**Exercise requirements:**
Within the entries below, find the portion that opens with the line containing "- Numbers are" and closes with the line containing "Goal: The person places". Retype that portion exactly and only.
+++++
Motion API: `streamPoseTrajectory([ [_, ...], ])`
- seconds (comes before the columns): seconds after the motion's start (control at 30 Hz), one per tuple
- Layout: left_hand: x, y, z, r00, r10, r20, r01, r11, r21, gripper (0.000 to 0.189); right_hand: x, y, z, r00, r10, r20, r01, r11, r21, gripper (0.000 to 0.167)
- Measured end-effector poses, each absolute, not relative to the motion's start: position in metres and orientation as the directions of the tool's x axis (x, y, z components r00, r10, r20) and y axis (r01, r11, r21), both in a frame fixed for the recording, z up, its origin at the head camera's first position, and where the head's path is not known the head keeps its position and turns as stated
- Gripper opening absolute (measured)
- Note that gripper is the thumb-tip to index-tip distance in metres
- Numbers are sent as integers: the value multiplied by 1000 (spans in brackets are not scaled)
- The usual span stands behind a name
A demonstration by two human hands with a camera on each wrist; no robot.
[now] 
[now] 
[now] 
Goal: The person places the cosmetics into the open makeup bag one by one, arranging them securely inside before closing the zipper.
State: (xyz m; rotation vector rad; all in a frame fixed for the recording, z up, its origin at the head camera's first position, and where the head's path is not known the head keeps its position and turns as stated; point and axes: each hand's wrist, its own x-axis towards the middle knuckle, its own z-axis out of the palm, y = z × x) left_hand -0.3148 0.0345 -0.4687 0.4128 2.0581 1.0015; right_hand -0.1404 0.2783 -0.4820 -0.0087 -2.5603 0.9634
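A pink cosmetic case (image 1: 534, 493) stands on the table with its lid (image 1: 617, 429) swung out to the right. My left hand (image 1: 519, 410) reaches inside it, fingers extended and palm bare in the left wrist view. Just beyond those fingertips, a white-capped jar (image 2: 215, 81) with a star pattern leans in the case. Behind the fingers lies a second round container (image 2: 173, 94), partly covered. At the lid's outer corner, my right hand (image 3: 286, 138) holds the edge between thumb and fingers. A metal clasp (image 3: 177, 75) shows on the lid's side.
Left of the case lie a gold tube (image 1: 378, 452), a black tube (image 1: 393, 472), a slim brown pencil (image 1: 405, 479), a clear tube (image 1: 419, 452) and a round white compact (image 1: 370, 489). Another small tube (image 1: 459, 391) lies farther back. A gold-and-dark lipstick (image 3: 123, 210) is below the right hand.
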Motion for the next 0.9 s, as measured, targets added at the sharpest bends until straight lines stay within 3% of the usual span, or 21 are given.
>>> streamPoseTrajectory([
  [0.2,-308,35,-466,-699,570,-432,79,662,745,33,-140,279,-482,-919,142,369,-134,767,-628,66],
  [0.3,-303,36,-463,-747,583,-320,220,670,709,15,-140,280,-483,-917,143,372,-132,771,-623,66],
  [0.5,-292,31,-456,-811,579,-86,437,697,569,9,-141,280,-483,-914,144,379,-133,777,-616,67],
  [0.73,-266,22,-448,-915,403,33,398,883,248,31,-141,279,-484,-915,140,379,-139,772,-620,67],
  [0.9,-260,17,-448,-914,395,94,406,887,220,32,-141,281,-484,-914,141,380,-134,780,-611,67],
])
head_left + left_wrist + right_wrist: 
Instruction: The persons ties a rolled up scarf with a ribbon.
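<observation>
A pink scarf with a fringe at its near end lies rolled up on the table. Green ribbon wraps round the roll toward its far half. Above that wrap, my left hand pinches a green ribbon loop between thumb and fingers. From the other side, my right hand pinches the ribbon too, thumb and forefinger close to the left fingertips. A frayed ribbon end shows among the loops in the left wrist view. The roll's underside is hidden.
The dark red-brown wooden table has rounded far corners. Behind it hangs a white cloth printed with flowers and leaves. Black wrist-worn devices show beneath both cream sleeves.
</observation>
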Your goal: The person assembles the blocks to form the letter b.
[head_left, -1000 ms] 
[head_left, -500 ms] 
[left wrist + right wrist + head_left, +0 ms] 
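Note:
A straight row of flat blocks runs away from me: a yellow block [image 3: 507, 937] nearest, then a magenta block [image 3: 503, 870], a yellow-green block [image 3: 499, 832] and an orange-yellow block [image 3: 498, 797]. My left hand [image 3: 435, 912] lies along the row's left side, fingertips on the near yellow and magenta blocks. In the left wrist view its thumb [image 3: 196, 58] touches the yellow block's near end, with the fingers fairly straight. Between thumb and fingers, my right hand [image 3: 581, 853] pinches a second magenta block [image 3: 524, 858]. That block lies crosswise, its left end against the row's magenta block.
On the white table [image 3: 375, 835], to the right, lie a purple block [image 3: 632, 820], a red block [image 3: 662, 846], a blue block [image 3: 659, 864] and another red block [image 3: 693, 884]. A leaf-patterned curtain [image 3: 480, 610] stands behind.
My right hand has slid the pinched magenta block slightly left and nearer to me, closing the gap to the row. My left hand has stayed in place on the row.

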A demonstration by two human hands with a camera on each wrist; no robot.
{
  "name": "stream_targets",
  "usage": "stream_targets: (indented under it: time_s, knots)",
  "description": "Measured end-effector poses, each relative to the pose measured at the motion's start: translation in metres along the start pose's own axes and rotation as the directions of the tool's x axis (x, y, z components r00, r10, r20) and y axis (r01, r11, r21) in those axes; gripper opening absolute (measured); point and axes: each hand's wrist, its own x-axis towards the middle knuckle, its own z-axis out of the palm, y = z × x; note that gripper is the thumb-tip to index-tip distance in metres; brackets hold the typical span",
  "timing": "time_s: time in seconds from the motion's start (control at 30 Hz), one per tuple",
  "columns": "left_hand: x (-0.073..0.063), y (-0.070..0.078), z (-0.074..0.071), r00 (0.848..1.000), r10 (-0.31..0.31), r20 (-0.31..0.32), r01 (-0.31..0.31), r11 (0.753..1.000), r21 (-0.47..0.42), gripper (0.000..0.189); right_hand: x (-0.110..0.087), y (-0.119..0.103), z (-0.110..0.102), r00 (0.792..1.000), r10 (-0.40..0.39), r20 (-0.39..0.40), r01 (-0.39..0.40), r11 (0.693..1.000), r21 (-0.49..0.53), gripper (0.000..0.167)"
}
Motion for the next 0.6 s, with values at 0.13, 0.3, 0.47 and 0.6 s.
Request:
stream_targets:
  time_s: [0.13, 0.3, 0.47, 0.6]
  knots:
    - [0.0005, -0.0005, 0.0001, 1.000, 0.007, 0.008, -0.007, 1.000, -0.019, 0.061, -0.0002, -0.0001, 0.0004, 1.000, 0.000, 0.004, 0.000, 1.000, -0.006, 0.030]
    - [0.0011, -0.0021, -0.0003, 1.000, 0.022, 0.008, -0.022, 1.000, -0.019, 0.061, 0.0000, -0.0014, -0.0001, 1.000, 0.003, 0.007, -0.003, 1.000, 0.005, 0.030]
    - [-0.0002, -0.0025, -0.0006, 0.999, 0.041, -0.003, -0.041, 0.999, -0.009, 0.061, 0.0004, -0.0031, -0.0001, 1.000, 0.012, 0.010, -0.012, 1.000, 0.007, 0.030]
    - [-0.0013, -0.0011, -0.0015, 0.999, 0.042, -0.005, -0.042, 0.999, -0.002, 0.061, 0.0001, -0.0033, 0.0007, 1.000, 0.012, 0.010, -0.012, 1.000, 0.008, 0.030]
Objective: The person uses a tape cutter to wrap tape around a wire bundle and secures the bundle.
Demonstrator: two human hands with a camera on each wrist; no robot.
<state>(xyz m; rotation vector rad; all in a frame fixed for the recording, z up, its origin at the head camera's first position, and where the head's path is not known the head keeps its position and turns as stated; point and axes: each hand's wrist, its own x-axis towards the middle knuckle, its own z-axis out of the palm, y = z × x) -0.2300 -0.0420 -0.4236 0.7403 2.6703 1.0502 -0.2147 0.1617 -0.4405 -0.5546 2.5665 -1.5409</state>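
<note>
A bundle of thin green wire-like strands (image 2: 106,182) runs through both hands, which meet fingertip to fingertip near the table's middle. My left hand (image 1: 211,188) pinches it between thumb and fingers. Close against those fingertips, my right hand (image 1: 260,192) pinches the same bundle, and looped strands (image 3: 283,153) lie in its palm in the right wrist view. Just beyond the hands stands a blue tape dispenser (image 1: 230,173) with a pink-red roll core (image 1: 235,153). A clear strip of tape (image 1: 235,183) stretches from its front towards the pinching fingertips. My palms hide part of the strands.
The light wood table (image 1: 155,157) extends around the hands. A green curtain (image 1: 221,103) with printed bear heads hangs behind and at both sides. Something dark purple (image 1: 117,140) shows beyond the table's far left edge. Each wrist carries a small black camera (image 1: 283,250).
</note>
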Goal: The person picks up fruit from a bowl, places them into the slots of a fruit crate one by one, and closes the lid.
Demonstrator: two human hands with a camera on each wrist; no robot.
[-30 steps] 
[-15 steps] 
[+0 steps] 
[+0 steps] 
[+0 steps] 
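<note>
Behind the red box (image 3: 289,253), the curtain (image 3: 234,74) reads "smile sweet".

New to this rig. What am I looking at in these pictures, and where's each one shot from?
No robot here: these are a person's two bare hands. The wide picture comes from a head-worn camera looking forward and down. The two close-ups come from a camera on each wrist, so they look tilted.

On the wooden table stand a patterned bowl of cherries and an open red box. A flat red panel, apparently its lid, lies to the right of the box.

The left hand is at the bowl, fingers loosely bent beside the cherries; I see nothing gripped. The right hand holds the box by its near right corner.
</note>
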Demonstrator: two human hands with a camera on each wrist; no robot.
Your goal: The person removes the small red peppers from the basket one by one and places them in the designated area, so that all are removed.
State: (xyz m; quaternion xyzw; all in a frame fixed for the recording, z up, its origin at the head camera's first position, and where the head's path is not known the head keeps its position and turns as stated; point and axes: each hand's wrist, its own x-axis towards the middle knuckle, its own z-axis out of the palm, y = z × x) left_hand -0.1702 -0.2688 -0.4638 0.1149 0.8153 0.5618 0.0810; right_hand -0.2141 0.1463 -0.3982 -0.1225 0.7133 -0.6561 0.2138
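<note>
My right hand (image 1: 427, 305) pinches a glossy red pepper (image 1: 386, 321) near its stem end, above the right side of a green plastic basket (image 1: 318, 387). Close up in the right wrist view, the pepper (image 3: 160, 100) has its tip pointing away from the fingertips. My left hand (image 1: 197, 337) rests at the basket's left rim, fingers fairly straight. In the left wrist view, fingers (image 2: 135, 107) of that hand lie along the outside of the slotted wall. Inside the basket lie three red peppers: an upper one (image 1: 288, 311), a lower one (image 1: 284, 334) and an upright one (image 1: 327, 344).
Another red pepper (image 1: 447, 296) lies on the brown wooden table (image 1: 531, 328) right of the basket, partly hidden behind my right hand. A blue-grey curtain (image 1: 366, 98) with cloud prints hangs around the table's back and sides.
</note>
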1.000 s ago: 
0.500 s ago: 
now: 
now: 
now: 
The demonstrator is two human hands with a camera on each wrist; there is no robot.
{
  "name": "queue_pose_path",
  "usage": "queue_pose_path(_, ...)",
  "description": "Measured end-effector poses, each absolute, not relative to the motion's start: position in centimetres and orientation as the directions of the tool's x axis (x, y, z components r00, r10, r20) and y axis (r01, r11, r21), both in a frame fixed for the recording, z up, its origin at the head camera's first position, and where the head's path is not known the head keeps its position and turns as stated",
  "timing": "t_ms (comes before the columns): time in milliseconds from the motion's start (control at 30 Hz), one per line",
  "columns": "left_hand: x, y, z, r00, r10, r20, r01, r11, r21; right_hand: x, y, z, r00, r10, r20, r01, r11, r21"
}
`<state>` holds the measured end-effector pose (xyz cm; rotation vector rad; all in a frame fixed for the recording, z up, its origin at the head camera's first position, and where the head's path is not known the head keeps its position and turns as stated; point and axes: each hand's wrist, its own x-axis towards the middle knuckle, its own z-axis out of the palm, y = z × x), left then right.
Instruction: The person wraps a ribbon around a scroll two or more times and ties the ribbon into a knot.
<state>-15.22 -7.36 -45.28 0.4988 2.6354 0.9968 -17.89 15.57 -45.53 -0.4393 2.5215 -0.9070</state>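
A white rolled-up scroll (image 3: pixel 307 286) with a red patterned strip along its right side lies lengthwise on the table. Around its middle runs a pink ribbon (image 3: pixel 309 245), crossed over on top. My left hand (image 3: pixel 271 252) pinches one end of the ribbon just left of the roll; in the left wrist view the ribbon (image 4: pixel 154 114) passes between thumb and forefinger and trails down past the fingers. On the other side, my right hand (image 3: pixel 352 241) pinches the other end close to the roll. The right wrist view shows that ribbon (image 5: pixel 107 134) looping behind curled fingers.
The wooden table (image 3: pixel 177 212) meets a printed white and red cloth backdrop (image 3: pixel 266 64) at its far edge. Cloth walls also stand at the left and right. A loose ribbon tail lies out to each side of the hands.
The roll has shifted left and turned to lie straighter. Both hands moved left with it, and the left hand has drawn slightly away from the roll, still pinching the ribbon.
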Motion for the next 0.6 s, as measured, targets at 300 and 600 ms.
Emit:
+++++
**Response:**
- Numbers are sent as integers: the value multiplied by 1000 (spans in brackets are not scaled)
- The usual span stands behind a name
A demonstration by two human hands with a camera on each wrist; no robot.
[now] 
[now] 
[now] 
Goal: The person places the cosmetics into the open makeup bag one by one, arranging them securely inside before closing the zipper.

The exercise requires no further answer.